YOUR GOAL -> The reply should consist of the full listing, repeated word for word.

- - -

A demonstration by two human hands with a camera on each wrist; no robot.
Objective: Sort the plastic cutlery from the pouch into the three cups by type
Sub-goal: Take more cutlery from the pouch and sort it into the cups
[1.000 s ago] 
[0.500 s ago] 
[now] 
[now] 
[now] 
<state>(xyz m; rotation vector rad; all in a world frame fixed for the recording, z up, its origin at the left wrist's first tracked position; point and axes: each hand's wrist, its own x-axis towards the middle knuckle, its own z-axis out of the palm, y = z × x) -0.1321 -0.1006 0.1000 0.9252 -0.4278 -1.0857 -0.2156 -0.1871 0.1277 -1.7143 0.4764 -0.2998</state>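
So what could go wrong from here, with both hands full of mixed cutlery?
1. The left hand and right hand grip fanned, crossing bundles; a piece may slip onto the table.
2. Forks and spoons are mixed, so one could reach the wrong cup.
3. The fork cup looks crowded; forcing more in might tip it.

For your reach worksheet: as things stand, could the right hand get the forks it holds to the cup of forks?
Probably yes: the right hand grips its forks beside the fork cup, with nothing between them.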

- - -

WRITTEN ANSWER ->
A demonstration by two human hands with a camera on each wrist; no robot.
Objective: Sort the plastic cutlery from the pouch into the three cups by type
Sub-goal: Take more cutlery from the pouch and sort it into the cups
[1.000 s ago] 
[0.500 s ago] 
[now] 
[now] 
[now] 
<state>(xyz m; rotation vector rad; all in a world frame fixed for the recording, z up, its origin at the left wrist's first tracked position; point and axes: each hand's wrist, its own x-axis towards the middle knuckle, its own z-axis out of the palm, y = z × x) -0.1321 -0.1006 0.1000 0.9252 -0.4278 -1.0857 -0.2156 -0.1871 0.1277 -1.7143 0.4764 -0.2998</state>
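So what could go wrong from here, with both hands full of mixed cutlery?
1. The left hand and right hand grip fanned, crossing bundles; a piece may slip onto the table.
2. Forks and spoons are mixed, so one could reach the wrong cup.
3. The fork cup looks crowded; forcing more in might tip it.

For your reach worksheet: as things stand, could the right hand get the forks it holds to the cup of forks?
Probably yes: the right hand grips its forks beside the fork cup, with nothing between them.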

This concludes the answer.